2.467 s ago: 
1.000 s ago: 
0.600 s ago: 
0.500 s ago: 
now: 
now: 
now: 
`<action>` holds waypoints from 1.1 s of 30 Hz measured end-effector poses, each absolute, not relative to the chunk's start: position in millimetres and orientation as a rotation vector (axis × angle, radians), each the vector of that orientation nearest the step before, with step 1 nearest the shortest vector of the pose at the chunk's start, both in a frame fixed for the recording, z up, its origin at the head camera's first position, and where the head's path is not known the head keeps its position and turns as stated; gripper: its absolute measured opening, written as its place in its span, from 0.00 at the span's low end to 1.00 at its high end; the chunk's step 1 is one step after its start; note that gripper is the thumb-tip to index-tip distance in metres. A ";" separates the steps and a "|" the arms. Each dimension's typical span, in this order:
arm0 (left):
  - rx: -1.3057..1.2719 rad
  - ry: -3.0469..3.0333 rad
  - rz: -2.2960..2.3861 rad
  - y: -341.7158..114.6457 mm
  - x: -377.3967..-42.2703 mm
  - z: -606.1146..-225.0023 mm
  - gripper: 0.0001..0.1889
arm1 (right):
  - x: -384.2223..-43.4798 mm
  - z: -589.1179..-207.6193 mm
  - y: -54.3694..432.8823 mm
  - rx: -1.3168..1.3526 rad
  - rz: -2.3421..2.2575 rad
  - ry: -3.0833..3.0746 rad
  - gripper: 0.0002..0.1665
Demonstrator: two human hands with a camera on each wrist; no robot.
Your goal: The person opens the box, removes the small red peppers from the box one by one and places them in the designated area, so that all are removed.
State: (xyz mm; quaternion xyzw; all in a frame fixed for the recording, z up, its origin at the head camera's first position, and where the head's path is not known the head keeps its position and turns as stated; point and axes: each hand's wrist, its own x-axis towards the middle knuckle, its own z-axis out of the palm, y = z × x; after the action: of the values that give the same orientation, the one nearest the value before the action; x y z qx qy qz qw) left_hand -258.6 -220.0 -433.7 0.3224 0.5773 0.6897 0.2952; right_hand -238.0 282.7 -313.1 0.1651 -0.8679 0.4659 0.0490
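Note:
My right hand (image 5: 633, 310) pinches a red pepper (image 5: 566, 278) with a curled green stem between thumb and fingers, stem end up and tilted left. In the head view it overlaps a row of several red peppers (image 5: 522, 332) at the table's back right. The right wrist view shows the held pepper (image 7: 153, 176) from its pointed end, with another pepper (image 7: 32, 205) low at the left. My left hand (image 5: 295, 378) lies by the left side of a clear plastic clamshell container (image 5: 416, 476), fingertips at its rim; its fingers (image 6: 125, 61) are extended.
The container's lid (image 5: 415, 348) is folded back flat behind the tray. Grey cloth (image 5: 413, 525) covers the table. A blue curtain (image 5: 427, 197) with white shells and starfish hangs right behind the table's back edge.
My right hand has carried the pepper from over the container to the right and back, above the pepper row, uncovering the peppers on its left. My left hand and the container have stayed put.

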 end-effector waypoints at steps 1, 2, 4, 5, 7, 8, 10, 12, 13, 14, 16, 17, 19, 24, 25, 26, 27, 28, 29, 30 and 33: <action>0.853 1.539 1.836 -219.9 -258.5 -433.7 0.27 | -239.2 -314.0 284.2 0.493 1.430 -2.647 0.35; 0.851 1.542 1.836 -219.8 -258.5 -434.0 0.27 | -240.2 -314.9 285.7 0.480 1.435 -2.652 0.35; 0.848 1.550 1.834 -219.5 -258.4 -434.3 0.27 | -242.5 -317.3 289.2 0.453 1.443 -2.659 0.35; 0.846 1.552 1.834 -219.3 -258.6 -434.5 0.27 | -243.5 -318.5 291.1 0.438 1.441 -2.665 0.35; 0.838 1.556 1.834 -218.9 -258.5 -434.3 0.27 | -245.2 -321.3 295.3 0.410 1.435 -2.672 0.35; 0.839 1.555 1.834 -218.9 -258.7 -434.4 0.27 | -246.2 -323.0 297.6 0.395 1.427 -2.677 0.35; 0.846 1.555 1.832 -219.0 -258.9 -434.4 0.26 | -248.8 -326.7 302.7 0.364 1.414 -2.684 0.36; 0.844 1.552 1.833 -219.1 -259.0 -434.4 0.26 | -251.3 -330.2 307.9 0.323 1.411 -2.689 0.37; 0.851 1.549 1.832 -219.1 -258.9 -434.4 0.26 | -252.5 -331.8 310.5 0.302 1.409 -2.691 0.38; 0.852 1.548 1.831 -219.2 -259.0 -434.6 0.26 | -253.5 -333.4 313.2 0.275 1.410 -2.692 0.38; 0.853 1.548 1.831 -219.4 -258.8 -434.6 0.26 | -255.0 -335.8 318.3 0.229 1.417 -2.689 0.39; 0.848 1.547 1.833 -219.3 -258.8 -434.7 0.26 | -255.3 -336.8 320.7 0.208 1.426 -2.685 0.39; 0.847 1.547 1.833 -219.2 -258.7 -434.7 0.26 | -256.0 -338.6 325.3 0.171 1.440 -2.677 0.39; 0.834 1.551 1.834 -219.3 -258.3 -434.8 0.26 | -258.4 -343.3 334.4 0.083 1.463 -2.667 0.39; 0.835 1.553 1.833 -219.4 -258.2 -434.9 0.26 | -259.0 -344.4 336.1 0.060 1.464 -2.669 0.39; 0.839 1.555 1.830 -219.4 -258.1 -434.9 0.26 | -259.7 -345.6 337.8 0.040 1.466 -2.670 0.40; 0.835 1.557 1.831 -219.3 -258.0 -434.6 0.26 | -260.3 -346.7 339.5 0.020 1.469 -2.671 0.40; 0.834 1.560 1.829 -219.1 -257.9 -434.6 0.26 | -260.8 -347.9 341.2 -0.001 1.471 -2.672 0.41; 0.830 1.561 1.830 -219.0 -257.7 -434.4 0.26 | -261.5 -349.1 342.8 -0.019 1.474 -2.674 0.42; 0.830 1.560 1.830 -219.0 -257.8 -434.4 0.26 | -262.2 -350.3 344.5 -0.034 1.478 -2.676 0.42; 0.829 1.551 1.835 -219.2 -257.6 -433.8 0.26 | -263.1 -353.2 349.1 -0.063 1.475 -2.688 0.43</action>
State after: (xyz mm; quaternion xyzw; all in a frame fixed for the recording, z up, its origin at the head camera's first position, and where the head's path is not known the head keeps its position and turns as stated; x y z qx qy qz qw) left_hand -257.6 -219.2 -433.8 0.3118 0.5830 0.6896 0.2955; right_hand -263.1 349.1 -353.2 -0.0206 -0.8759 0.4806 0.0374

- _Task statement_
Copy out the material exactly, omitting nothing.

- _Completed task_
2.467 s ago: 
1.000 s ago: 
0.600 s ago: 
0.500 s ago: 
now: 
now: 
now: 
`<action>` holds waypoints from 1.1 s of 30 Hz measured end-effector poses, each absolute, not relative to the chunk's start: position in millimetres and orientation as a rotation vector (axis × angle, radians), each the vector of that orientation nearest the step before, with step 1 nearest the shortest vector of the pose at the chunk's start, both in a frame fixed for the recording, z up, its origin at the head camera's first position, and where the head's path is not known the head keeps its position and turns as stated; gripper: its absolute measured opening, written as its place in its span, from 0.00 at the span's low end to 1.00 at its high end; the chunk's step 1 is one step after its start; note that gripper is the thumb-tip to index-tip distance in metres. A ";" separates the steps and a "|" the arms. Each dimension's typical span, in this order:
arm0 (left):
  - rx: -1.3057..1.2719 rad
  - ry: -3.0469..3.0333 rad
  - rz: -2.2960..2.3861 rad
  - y: -341.7158..114.6457 mm
  - x: -377.3967..-42.2703 mm
  - z: -606.1146..-225.0023 mm
  - gripper: 0.0001..0.1889
arm1 (right):
  - x: -384.2223..-43.4798 mm
  - z: -589.1179..-207.6193 mm
  - y: -54.3694..432.8823 mm
  - rx: -1.3168..1.3526 rad
  - rz: -2.3421..2.2575 rad
  - ry: -3.0833..3.0746 rad
  - gripper: 0.0002..0.1665
Demonstrator: two human hands with a camera on each wrist; no robot.
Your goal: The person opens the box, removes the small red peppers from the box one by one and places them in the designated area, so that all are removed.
State: (xyz mm; quaternion xyzw; all in a frame fixed for the recording, z up, its origin at the head camera's first position, and where the head's path is not known the head keeps its position and turns as stated; point and axes: each hand's wrist, its own x-axis towards the middle knuckle, its own z-axis out of the palm, y = z × x; after the action: of the values that give the same orientation, the one nearest the value before the action; x y z qx qy qz qw) left_hand -258.6 -220.0 -433.7 0.3224 0.5773 0.6897 0.2952; right_hand -238.0 282.7 -313.1 0.1651 -0.8679 0.4659 0.0490
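Note:
My right hand (image 5: 633, 310) pinches a red pepper (image 5: 566, 278) with a curled green stem between thumb and fingers, stem end up and tilted left. In the head view it overlaps a row of several red peppers (image 5: 522, 332) at the table's back right. The right wrist view shows the held pepper (image 7: 153, 176) from its pointed end, with another pepper (image 7: 32, 205) low at the left. My left hand (image 5: 295, 378) lies by the left side of a clear plastic clamshell container (image 5: 416, 476), fingertips at its rim; its fingers (image 6: 125, 61) are extended.
The container's lid (image 5: 415, 348) is folded back flat behind the tray. Grey cloth (image 5: 413, 525) covers the table. A blue curtain (image 5: 427, 197) with white shells and starfish hangs right behind the table's back edge.
My right hand has carried the pepper from over the container to the right and back, above the pepper row, uncovering the peppers on its left. My left hand and the container have stayed put.
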
 end-effector waypoints at steps 1, 2, 4, 5, 7, 8, 10, 12, 13, 14, 16, 17, 19, 24, 25, 26, 27, 28, 29, 30 and 33: <action>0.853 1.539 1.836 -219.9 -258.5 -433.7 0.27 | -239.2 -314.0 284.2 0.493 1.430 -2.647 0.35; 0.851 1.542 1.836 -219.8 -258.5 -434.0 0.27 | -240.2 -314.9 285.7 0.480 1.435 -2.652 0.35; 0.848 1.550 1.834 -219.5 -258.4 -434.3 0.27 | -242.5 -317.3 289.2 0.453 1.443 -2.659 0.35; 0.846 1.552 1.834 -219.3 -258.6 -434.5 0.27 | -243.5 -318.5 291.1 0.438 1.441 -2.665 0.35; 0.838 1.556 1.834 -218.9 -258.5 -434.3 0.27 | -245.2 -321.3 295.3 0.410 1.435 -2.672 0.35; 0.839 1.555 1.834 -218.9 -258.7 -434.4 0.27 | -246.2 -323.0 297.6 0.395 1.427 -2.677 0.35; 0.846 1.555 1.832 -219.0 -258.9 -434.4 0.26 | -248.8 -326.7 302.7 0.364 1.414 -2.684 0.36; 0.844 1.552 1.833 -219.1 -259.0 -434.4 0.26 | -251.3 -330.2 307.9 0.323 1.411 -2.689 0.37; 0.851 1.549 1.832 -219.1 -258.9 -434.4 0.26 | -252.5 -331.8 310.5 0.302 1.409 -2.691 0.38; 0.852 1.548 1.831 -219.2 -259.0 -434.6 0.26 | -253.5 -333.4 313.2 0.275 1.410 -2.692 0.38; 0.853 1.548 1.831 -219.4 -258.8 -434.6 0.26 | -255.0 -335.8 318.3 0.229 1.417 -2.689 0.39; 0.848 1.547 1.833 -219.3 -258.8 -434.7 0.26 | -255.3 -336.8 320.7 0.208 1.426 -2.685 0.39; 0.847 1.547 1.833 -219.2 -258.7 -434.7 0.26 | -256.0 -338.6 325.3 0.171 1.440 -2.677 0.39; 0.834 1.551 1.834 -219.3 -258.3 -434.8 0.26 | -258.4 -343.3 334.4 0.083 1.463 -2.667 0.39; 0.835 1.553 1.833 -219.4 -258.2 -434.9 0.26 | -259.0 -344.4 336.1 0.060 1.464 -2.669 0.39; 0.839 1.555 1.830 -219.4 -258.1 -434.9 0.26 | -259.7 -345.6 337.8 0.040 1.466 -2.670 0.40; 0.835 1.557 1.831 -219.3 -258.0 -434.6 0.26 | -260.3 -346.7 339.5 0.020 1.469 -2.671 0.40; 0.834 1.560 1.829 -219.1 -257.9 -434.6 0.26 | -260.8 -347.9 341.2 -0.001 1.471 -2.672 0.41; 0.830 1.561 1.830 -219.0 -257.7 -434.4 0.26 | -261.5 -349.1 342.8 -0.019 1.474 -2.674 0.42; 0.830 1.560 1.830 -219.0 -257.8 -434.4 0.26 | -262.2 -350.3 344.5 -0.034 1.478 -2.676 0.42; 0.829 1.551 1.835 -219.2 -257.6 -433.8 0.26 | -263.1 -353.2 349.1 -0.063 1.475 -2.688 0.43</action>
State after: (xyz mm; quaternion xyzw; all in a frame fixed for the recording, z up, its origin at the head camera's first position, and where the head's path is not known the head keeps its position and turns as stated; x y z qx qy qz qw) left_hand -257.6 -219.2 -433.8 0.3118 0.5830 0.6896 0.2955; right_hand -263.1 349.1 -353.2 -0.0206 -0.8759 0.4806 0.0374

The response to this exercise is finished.